What this task involves:
From the first line to the last, restate the records word for word, skipping the pictures.

Recorded information:
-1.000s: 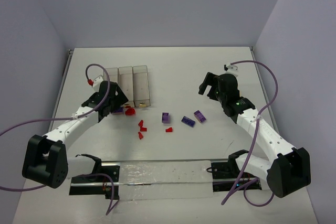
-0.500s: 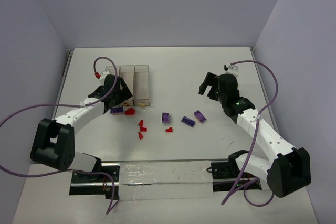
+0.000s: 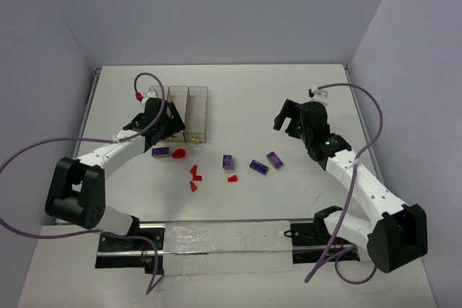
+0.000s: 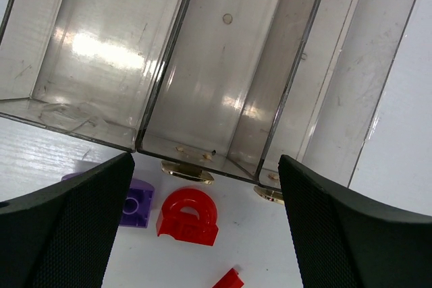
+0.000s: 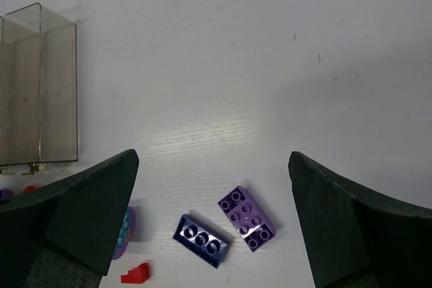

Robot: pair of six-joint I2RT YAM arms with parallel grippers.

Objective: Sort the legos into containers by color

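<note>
Three clear joined bins (image 3: 178, 112) stand at the back left; in the left wrist view the bins (image 4: 202, 65) show no bricks inside. My left gripper (image 3: 154, 126) is open and empty over their near end. Below it lie a red arch piece (image 4: 189, 216), a purple brick (image 4: 137, 202) and a red bit (image 4: 229, 280). My right gripper (image 3: 288, 117) is open and empty, raised at the right. Under it lie a dark purple brick (image 5: 201, 241), a light purple brick (image 5: 247, 218), a purple flower piece (image 5: 123, 233) and a red bit (image 5: 136, 274). No yellow pieces show.
Small red bits (image 3: 195, 177) and another (image 3: 232, 177) lie mid-table, with a purple brick (image 3: 228, 161) beside them. Gold clasps (image 4: 187, 170) stick out under the bins' near wall. A pale strip (image 3: 224, 239) runs along the near edge between the arm bases.
</note>
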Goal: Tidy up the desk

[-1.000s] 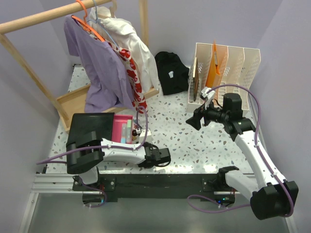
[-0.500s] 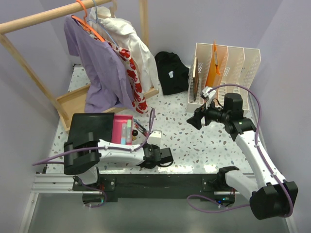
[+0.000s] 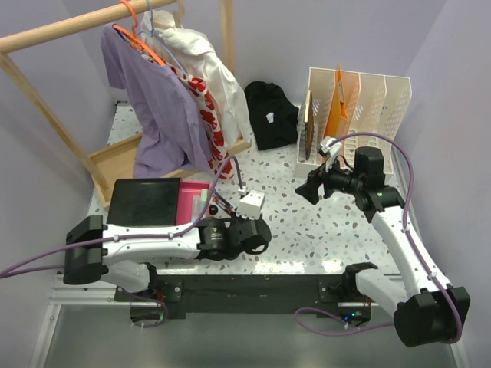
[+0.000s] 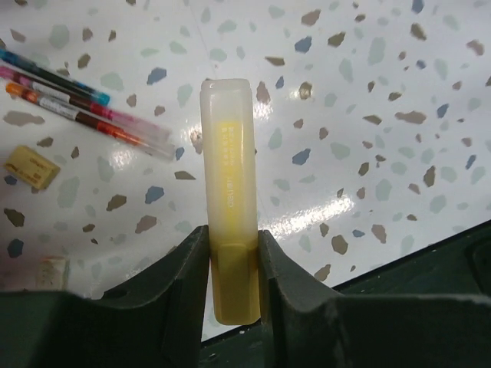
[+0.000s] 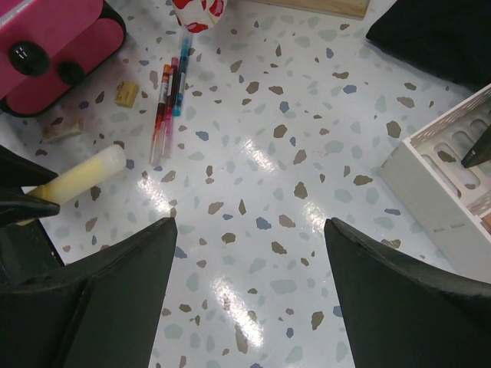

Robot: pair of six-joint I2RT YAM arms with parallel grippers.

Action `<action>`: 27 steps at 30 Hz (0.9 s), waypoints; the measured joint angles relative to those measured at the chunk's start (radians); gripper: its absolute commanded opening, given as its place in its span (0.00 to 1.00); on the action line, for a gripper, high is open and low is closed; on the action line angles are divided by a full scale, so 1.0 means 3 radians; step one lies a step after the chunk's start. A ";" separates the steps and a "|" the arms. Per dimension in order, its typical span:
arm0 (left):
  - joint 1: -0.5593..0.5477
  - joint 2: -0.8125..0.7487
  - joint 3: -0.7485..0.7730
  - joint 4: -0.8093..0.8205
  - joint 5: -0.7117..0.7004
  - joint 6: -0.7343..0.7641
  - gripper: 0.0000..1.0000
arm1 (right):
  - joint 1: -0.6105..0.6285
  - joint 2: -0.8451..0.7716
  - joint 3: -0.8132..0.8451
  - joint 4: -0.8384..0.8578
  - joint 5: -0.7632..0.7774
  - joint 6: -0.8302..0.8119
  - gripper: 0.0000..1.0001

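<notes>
This looks like a robotics lab cell staged as a home study. Plain lilac wall panels (image 3: 322, 31) close in a white terrazzo-patterned desk (image 3: 307, 222). A white left robot arm (image 3: 146, 241) and a white right robot arm (image 3: 399, 230) are bolted at its black metal front rail (image 3: 253, 287). On it stand a wooden clothes rack (image 3: 69, 28) and a cream slotted file sorter (image 3: 368, 100).

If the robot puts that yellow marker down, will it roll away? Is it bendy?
Probably stiff: the yellow marker sticks straight out of the left gripper without drooping. It looks like light plastic. Its sides look flattish, so on the shiny desk it may slide rather than roll.
</notes>
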 measured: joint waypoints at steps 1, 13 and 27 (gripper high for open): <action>0.0000 -0.0061 0.0032 -0.0008 -0.0032 0.0042 0.00 | 0.0000 0.0000 0.0000 0.0000 0.0000 0.0000 0.82; 0.0245 -0.0841 0.0313 -0.0521 -0.0537 0.0215 0.00 | -0.0019 0.0000 0.0000 0.0000 0.0001 0.0000 0.82; 0.0790 -0.1325 0.0046 -0.1320 -0.0876 0.0062 0.00 | -0.0022 0.0017 0.0000 -0.0001 0.0000 -0.0001 0.82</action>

Answer below:
-1.000s: 
-0.500s: 
+0.000s: 
+0.000s: 
+0.000s: 

Robot: pair of six-joint I2RT YAM arms with parallel grippers.

Objective: Sort the legos into containers by color

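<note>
Three clear joined bins (image 3: 178, 112) stand at the back left; in the left wrist view the bins (image 4: 202, 65) show no bricks inside. My left gripper (image 3: 154, 126) is open and empty over their near end. Below it lie a red arch piece (image 4: 189, 216), a purple brick (image 4: 137, 202) and a red bit (image 4: 229, 280). My right gripper (image 3: 288, 117) is open and empty, raised at the right. Under it lie a dark purple brick (image 5: 201, 241), a light purple brick (image 5: 247, 218), a purple flower piece (image 5: 123, 233) and a red bit (image 5: 136, 274). No yellow pieces show.
Small red bits (image 3: 195, 177) and another (image 3: 232, 177) lie mid-table, with a purple brick (image 3: 228, 161) beside them. Gold clasps (image 4: 187, 170) stick out under the bins' near wall. A pale strip (image 3: 224, 239) runs along the near edge between the arm bases.
</note>
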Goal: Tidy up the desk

[-1.000s] 
[-0.500s] 
[+0.000s] 
[+0.000s] 
[+0.000s] 

Robot: pair of six-joint I2RT YAM arms with parallel grippers.

Action `<action>`: 27 steps at 30 Hz (0.9 s), waypoints; the measured joint angles relative to those measured at the chunk's start (radians); gripper: its absolute commanded opening, given as its place in its span (0.00 to 1.00); on the action line, for a gripper, high is open and low is closed; on the action line angles are divided by a full scale, so 1.0 means 3 radians; step one lies a step after the chunk's start. A ";" separates the steps and a "|" the arms. Per dimension in order, its typical span:
arm0 (left):
  - joint 1: -0.5593..0.5477
  - joint 2: -0.8125..0.7487
  - joint 3: -0.7485..0.7730
  - joint 4: -0.8093..0.8205
  - joint 5: -0.7117..0.7004
  - joint 6: -0.7343..0.7641
  - gripper: 0.0000..1.0000
arm1 (right):
  - joint 1: -0.6105..0.6285
  - joint 2: -0.8451..0.7716
  - joint 3: -0.8132..0.8451
  - joint 4: -0.8384..0.8578
  - joint 5: -0.7632..0.7774
  - joint 6: -0.8302..0.8119
  - gripper: 0.0000..1.0001

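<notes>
This looks like a robotics lab cell staged as a home study. Plain lilac wall panels (image 3: 322, 31) close in a white terrazzo-patterned desk (image 3: 307, 222). A white left robot arm (image 3: 146, 241) and a white right robot arm (image 3: 399, 230) are bolted at its black metal front rail (image 3: 253, 287). On it stand a wooden clothes rack (image 3: 69, 28) and a cream slotted file sorter (image 3: 368, 100).

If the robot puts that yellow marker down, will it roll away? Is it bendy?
Probably stiff: the yellow marker sticks straight out of the left gripper without drooping. It looks like light plastic. Its sides look flattish, so on the shiny desk it may slide rather than roll.
</notes>
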 measured: joint waypoints at steps 1, 13 and 27 (gripper high for open): <action>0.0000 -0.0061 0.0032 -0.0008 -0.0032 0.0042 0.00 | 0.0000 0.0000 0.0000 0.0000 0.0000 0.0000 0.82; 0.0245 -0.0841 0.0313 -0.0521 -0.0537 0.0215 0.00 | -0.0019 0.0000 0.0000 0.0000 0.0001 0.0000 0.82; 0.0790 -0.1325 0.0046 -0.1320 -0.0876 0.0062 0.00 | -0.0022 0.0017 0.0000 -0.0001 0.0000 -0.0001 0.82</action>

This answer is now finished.